How to choose network speed
First, list all types of server traffic: users, applications, virtual machines, storage, backup, restore, migrations, replication, management, monitoring, and node-to-node exchange. If a flow is not counted, it will appear after deployment — as overload.
Then calculate volumes and transfer windows. How much data needs to be copied? In how many hours? How many virtual machines may migrate at the same time? What volume of changes is replicated per hour? How much data does the AI pipeline read? What flow goes to storage during working hours?
After that, add up simultaneous tasks. If backup, replication, and migration do not overlap, they can be calculated separately. If they can run at the same time, the network is calculated by the sum. Headroom must be added to the resulting value: at least 30–50%, and often closer to two times for infrastructure flows.
Next, determine where latency matters. User file transfers can tolerate short fluctuations. Storage, synchronous replication, VDI, and some cluster tasks are much more sensitive. For them, not only speed matters, but also stability.
Then decide which networks to separate. Management, users, storage, migrations, backup, and replication can live in a shared physical network only when there is enough bandwidth, priority control, and predictable peaks. If the traffic is heavy or critical, it is better to allocate separate ports or separate network segments.
Then switches, uplinks, cables, optics, network cards, PCIe, drivers, and firmware are checked. There is no point in installing a fast adapter in a server if the rest of the infrastructure is not ready.
After that, the speed is chosen. 10GbE suits moderate servers and tasks without heavy internal traffic. 25GbE is a good choice for modern virtualization nodes, backup, replication, NVMe, and dense servers. 40GbE is justified if the infrastructure is already built around it. 100GbE is needed for storage clusters, AI pipelines, high-density virtualization, backbones, and nodes that can realistically generate tens of gigabits of traffic.

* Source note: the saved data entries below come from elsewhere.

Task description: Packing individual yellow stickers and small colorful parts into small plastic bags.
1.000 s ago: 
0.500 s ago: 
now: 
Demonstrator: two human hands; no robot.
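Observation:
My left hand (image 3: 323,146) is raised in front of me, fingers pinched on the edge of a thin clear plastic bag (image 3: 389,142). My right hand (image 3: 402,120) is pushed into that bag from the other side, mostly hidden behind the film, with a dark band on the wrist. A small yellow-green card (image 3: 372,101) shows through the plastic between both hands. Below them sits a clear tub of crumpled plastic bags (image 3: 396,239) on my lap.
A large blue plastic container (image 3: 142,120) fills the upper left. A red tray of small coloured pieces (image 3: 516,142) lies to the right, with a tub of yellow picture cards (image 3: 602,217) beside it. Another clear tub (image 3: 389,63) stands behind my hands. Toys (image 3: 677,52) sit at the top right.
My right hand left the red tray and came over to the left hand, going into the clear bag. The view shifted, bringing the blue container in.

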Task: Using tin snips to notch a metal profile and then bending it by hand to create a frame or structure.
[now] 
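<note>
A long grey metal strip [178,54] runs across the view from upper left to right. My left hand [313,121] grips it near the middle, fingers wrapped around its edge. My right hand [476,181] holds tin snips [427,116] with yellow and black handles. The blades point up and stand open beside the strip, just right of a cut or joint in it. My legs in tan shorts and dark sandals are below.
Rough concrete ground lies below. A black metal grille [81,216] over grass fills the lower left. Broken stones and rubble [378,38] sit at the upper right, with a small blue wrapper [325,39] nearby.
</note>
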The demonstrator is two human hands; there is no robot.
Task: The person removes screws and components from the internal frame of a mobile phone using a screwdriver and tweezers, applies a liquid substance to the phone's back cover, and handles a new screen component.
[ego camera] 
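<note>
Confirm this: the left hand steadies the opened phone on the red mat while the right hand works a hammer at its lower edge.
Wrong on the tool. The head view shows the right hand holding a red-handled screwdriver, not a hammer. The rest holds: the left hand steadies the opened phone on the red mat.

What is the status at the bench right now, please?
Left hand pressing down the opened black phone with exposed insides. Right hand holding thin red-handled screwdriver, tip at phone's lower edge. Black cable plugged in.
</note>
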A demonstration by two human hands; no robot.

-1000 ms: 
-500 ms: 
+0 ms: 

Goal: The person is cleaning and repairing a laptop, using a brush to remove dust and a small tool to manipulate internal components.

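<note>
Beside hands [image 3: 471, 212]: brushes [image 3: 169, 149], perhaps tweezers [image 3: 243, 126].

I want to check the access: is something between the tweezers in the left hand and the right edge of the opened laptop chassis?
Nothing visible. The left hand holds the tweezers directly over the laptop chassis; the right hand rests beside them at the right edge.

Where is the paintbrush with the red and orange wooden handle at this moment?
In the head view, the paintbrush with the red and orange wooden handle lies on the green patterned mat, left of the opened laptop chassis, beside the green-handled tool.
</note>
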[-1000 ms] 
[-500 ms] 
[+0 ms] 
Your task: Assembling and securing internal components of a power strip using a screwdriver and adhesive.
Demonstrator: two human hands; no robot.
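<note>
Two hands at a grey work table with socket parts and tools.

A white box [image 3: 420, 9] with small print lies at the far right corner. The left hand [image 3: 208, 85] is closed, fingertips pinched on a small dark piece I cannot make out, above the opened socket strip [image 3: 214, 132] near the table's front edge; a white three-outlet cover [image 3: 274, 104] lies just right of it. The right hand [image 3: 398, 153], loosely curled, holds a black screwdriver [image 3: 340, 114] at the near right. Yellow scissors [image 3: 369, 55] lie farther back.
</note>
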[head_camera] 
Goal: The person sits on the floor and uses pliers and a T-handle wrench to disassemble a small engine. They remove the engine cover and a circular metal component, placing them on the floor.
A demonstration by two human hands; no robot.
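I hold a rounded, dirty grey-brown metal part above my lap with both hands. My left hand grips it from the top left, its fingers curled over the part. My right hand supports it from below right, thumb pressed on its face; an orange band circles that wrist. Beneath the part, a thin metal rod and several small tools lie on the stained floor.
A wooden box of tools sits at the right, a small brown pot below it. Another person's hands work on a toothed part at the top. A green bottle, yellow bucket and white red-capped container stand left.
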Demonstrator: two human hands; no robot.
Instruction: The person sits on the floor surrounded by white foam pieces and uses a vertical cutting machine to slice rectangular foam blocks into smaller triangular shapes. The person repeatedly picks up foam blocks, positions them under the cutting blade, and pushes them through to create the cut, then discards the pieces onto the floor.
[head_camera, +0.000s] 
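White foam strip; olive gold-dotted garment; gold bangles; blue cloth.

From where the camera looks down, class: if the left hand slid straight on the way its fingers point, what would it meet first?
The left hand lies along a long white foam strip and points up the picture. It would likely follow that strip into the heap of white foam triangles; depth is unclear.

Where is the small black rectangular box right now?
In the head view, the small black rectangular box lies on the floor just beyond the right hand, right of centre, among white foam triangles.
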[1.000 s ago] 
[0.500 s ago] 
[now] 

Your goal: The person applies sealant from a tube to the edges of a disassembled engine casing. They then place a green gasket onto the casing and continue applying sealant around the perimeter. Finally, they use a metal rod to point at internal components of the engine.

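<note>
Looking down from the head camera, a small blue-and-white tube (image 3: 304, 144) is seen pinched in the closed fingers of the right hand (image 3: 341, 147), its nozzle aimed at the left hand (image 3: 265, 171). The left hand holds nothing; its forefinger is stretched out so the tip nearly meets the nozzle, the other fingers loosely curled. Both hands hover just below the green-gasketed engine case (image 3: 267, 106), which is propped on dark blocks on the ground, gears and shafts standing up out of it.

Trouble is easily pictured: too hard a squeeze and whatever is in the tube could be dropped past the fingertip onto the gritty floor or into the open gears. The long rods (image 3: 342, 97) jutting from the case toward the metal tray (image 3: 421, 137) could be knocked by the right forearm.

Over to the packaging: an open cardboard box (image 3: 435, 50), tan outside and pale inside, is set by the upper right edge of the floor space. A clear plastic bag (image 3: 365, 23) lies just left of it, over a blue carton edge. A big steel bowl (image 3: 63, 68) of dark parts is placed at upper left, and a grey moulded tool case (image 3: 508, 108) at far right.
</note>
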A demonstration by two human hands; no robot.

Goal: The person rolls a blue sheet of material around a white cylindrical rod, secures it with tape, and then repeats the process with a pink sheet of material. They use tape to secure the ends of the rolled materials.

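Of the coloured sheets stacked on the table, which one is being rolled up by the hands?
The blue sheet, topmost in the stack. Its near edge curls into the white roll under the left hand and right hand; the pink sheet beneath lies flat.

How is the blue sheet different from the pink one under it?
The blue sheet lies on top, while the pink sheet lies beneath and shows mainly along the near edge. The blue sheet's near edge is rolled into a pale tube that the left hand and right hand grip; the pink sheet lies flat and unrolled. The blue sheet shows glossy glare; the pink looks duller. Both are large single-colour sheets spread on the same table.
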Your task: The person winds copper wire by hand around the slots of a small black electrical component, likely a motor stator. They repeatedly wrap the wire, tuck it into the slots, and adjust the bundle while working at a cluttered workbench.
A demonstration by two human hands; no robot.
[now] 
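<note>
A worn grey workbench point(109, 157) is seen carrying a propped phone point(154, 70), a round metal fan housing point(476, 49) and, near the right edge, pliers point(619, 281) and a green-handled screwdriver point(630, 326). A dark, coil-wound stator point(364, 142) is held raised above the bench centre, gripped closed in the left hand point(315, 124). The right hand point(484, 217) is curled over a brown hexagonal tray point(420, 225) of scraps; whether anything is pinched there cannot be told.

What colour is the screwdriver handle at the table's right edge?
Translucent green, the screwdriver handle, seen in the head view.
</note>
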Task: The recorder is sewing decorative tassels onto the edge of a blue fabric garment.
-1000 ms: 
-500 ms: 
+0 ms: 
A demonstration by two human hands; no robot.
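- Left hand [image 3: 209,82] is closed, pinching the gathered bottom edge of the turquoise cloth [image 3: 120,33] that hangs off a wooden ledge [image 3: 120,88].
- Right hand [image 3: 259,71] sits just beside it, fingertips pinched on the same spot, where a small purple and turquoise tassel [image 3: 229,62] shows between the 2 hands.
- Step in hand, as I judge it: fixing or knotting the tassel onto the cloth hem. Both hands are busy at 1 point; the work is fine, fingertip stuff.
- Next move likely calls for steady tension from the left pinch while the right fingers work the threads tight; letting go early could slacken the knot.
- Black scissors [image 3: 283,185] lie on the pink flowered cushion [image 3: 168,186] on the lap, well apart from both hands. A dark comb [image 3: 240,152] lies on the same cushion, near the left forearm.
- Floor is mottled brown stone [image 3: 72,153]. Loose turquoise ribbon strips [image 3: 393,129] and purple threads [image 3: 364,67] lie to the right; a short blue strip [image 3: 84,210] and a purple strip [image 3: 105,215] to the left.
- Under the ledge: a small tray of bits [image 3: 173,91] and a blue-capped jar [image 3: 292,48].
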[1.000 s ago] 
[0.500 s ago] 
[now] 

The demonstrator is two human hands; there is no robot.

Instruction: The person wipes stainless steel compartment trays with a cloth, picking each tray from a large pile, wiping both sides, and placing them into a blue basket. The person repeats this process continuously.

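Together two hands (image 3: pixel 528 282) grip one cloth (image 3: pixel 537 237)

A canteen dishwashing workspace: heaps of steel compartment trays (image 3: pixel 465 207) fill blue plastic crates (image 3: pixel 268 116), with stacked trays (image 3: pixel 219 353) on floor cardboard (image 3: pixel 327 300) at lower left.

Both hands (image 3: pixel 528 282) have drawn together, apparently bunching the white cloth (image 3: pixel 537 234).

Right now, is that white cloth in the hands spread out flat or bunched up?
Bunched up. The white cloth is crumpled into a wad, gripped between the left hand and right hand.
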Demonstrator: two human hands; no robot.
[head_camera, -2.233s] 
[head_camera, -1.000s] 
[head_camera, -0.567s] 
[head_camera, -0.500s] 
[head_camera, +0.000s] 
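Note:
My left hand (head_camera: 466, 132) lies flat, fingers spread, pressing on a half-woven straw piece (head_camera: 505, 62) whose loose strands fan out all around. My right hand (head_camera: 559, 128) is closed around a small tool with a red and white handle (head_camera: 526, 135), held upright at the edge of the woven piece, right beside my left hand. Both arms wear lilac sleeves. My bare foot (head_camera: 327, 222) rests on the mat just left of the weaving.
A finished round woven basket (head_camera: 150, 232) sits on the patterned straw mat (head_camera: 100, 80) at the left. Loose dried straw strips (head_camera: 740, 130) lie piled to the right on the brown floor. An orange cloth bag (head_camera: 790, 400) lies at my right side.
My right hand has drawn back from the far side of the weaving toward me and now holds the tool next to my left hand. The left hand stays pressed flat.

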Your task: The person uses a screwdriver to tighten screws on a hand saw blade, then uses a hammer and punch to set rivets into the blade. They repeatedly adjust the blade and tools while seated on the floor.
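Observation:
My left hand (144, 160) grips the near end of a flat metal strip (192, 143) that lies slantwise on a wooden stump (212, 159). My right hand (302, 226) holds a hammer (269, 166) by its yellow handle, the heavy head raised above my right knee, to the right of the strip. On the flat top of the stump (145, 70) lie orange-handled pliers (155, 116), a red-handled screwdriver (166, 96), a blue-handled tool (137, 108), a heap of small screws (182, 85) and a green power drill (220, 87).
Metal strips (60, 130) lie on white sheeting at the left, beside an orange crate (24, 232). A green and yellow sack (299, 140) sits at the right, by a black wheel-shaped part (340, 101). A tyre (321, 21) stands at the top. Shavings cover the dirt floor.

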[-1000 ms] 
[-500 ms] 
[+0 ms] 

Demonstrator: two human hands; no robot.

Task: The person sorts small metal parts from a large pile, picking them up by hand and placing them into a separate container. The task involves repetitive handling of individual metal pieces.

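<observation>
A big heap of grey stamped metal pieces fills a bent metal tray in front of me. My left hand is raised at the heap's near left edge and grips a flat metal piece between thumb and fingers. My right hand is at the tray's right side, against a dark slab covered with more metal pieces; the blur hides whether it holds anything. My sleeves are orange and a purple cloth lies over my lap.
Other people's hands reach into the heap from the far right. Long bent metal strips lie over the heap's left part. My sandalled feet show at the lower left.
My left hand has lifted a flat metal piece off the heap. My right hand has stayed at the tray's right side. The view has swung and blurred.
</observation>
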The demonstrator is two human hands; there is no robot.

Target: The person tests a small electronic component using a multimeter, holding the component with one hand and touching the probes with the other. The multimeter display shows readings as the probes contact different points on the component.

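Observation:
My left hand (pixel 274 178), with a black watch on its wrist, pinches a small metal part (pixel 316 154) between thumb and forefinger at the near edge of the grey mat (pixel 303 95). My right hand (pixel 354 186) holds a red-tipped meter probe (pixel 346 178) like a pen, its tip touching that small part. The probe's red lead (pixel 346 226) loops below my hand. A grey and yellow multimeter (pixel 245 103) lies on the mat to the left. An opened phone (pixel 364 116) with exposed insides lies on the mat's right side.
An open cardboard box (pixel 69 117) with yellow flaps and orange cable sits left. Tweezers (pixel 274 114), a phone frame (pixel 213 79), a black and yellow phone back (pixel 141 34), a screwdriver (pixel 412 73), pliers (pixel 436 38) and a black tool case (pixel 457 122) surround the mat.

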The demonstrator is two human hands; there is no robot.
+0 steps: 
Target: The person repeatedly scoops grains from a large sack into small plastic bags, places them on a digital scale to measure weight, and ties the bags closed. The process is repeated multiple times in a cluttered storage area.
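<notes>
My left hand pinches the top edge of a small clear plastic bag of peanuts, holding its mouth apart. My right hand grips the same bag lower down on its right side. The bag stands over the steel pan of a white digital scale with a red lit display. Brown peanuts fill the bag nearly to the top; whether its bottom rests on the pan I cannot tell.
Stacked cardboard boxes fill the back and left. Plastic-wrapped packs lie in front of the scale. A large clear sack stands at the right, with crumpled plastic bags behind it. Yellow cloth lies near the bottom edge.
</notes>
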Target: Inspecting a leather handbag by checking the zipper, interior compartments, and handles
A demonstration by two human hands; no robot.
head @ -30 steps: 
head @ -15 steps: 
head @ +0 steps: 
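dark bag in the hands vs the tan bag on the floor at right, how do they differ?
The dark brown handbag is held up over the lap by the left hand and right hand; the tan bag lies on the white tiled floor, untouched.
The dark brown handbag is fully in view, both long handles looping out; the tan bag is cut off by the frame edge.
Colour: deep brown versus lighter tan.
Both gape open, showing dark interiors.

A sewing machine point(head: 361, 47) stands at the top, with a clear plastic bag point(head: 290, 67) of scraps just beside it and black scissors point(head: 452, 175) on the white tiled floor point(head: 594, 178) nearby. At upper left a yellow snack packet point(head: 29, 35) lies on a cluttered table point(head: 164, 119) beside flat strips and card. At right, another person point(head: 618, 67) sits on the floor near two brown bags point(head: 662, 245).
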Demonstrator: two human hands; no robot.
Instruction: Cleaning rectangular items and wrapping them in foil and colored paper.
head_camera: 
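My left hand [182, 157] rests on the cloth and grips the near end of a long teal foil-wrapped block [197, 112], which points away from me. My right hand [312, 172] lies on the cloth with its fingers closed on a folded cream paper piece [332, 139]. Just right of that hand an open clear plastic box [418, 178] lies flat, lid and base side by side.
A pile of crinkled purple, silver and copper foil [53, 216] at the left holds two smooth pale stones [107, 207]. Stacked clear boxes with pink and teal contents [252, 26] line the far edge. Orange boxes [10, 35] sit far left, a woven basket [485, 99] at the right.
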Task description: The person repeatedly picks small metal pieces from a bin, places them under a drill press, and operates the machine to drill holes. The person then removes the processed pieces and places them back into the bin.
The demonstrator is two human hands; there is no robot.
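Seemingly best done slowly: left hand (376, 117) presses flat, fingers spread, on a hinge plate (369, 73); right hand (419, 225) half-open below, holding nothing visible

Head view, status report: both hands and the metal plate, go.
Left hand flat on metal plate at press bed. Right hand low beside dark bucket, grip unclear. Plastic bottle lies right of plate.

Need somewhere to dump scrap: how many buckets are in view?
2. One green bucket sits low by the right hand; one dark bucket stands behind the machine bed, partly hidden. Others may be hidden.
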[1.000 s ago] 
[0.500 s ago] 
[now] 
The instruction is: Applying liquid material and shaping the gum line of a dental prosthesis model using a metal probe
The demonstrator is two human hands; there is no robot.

The final assessment is best verified with tests. You need to look not only at the speed of copying a large file, but also at latency, packet loss, retransmissions, CPU load, application behavior, backup/restore duration, VM migrations, and storage operation under load.
What to choose in the end
10GbE remains a normal option for many servers if there is no heavy internal traffic, short backup windows, active network storage, mass migrations, or AI pipelines. It is a working minimum for standalone servers, moderate virtualization, ordinary applications, and file services without constant transfer of large volumes.
25GbE is often the most rational modern choice for servers that must live for several years and withstand growth. It gives headroom for virtualization, NVMe, replication, backup, and denser loads, but does not require an immediate transition to the complexity of 100GbE.
40GbE makes sense if such infrastructure already exists and fits well into the current network. For new projects, it must be compared with 25GbE and 100GbE rather than chosen automatically.
100GbE is needed where the network directly affects platform performance: in distributed storage, AI/data pipelines, large clusters, fast replication, backbone links, and high-density virtualization. But such a port requires the whole chain to be ready — from the network card and PCIe to the switch, cables, uplinks, drivers, and OS settings.
A server network should be calculated not by the name of the speed, but by working scenarios: how much data is transferred, in what time, how many flows run simultaneously, where latency matters, which tasks compete for the channel, and how the workload will grow. Then the choice between 10GbE, 25GbE, 40GbE, and 100GbE becomes not a guess, but an engineering calculation.